# PROBLEM DETAILS:
Count the lines below that contain the word "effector", and reply with that number alone.

***** EXCERPTED RECORDS *****

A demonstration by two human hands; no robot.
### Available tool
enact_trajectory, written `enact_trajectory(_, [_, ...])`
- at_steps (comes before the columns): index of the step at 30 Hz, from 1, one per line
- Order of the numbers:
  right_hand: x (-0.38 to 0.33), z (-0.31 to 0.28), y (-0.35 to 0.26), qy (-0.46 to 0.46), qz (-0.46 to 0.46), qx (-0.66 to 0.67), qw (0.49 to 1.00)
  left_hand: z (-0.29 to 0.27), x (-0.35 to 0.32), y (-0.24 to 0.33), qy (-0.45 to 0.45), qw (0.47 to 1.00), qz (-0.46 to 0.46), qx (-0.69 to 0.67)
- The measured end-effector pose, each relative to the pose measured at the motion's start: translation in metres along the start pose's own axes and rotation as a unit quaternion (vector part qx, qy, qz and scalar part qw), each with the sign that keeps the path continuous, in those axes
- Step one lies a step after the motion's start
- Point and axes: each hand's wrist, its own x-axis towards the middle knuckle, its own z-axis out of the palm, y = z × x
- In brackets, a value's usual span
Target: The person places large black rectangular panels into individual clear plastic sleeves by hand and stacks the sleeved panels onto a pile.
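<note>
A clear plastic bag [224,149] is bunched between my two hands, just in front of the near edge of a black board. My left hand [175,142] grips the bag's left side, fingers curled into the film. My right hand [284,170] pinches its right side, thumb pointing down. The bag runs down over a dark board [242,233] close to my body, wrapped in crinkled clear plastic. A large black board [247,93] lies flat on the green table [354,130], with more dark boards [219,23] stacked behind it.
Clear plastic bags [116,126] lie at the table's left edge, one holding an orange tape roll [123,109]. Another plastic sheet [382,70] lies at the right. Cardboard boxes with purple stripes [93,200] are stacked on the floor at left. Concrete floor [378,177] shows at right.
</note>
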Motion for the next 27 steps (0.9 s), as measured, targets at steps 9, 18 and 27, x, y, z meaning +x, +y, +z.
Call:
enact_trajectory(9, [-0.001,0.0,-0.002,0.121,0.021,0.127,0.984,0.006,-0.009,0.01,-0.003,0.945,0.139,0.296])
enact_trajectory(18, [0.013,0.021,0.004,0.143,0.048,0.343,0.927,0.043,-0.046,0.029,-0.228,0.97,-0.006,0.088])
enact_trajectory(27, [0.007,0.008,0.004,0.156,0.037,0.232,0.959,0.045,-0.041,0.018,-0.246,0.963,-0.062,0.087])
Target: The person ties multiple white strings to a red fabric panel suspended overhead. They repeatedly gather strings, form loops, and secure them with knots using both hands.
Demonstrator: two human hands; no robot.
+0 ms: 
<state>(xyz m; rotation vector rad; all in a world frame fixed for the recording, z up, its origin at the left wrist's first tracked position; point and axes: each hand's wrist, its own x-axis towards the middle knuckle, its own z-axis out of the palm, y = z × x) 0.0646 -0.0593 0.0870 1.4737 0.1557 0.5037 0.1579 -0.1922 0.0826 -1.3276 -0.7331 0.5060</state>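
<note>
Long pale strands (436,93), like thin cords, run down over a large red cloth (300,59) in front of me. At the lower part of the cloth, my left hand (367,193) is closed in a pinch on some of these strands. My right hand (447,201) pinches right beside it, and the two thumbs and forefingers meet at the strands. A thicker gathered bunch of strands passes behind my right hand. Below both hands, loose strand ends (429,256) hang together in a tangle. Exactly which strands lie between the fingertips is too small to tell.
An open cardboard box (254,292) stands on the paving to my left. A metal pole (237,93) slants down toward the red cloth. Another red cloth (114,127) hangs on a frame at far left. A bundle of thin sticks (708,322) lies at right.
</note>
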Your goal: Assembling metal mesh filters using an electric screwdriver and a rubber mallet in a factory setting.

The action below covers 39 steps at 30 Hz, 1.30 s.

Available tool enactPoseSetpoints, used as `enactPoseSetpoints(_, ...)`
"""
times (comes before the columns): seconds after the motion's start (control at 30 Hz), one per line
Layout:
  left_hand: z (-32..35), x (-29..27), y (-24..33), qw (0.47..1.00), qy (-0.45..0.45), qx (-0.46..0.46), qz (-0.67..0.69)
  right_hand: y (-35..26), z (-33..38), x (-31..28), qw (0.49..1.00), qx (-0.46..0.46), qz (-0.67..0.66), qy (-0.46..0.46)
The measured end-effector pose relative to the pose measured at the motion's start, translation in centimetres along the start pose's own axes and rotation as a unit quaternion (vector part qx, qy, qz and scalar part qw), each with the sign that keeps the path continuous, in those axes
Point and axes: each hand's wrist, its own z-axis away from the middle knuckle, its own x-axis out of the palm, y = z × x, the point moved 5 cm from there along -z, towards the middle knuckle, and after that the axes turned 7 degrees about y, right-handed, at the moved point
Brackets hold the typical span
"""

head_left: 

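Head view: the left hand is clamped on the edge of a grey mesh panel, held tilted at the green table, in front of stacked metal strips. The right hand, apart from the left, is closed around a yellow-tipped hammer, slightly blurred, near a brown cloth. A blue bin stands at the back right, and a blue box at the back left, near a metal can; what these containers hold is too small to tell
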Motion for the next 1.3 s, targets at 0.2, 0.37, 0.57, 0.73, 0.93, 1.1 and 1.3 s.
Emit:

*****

# YOUR SOLUTION:
2